First report of the mitogenome of Hamaxiella brunnescens (Diptera, Tachinidae) from Beijing, China

Liping Yan a,*, Wenya Pei a,*, Chuntian Zhang b, Dong Zhang a,
PMCID: PMC7971339  PMID: 33796659

Abstract

Hamaxiella brunnescens (Mesnil, 1967) (Diptera, Tachinidae) is a parasitic fly species and of great ecological importance in natural systems as parasitoids of herbivorous insects. The mitogenome of H. brunnescens was sequenced and analyzed here for the first time. The genome is 14,956 bp in length with high A + T content, which consists of 13 protein-coding, 22 tRNA, two rRNA genes, and a partial non-coding control region. The phylogenetic analyses support a monophyletic Tachinidae. The two subfamilies Exoristinae and Phasiinae are fully supported as monophyletic while Tachininae is inferred to be paraphyletic.

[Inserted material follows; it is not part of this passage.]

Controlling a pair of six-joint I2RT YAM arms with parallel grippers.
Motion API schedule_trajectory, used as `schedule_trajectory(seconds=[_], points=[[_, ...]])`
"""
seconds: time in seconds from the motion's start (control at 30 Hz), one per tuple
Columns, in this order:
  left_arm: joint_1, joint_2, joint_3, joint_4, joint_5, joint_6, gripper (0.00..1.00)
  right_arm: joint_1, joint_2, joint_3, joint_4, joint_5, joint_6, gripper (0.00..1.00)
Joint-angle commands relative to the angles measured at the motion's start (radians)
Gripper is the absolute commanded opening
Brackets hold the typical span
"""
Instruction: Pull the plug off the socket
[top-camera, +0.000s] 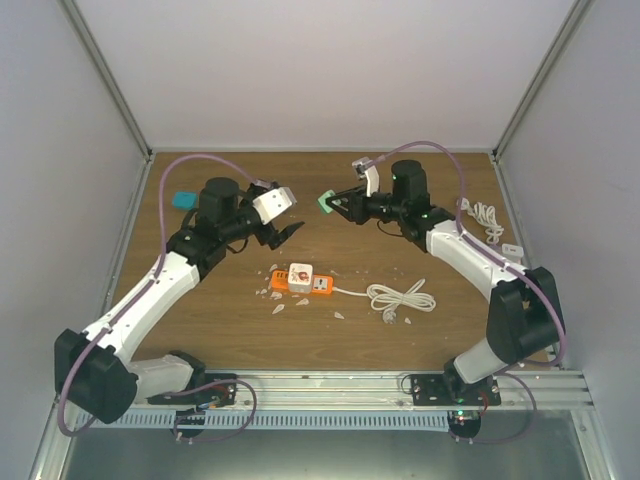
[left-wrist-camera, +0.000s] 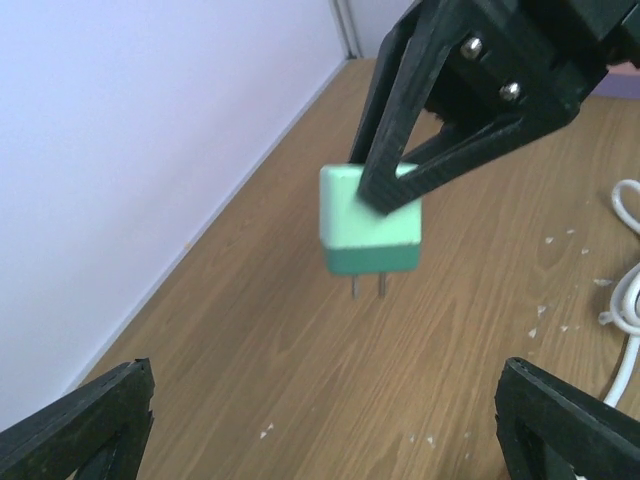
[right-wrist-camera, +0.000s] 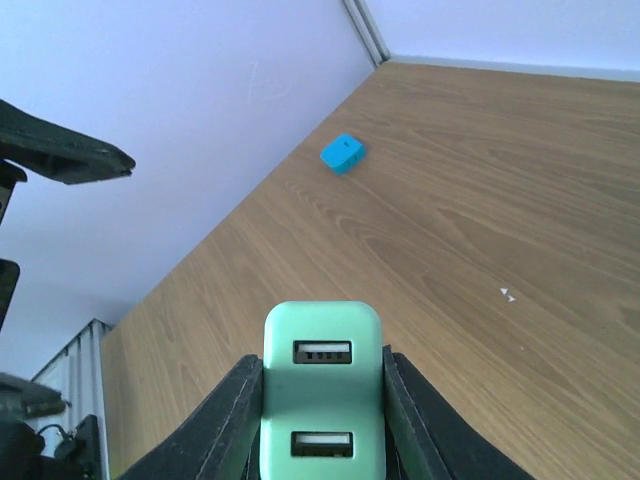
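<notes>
My right gripper (top-camera: 337, 205) is shut on a mint-green plug (top-camera: 325, 202), a USB charger block, and holds it in the air above the table at the back middle. In the right wrist view the plug (right-wrist-camera: 323, 385) shows two USB ports between my fingers (right-wrist-camera: 225, 420). In the left wrist view the plug (left-wrist-camera: 370, 232) hangs with two metal prongs pointing down, free of any socket. The orange socket strip (top-camera: 300, 281) lies mid-table with a white block on it. My left gripper (top-camera: 283, 232) is open and empty, left of the plug, its fingertips (left-wrist-camera: 90, 430) spread wide.
A white coiled cable (top-camera: 400, 297) runs right from the strip. A blue block (top-camera: 184, 200) lies at the back left, also in the right wrist view (right-wrist-camera: 342, 153). Another white cable (top-camera: 487, 218) lies by the right wall. Small white flecks (top-camera: 285, 305) lie around the strip.
</notes>
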Motion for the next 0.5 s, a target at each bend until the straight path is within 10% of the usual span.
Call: schedule_trajectory(seconds=[0.0, 0.47], points=[[-0.044, 0.049, 0.062, 0.008, -0.018, -0.030, 0.91, 0.035, -0.003, 0.033, 0.050, 0.028, 0.092, 0.08], [-0.152, 0.146, 0.117, 0.019, -0.126, 0.010, 0.74, 0.093, -0.018, 0.029, 0.062, 0.068, 0.160, 0.09]])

Keywords: Mitochondrial genome, parasitoids, phylogeny, tachinids


Hamaxiella brunnescens (Mesnil, 1967) is classified in the Tachininae of the family Tachinidae, which is one of the most diverse group of parasitoid Diptera with around 10,000 described species worldwide (Pape et al. 2011; O’Hara 2012). Many species in the family serve as important natural enemies of herbivorous insects in both natural and managed terrestrial ecosystems, especially forests (Stireman and Singer 2003; Stireman et al. 2006; O’Hara et al. 2009; O'Hara and Cerretti 2016). Due to their variable morphological features, entomologists face great challenges in identifying tachinid flies, and the phylogenetic relationships within the Tachinidae are unclear at the higher level (Meier et al. 2006; O’Hara 2013). Mitogenomic data have been broadly used in molecular identification and phylogenetic studies of Diptera, e.g. Yan et al. (2019) and Li et al. (2020); however, only a few complete Tachinidae mitogenomes have been published. In this study, we analyzed the mitochondrial genome of H. brunnescens, as representative of the subfamily Tachininae to document its genome structure, evolutionary history, and to contribute to future genetic research in the family.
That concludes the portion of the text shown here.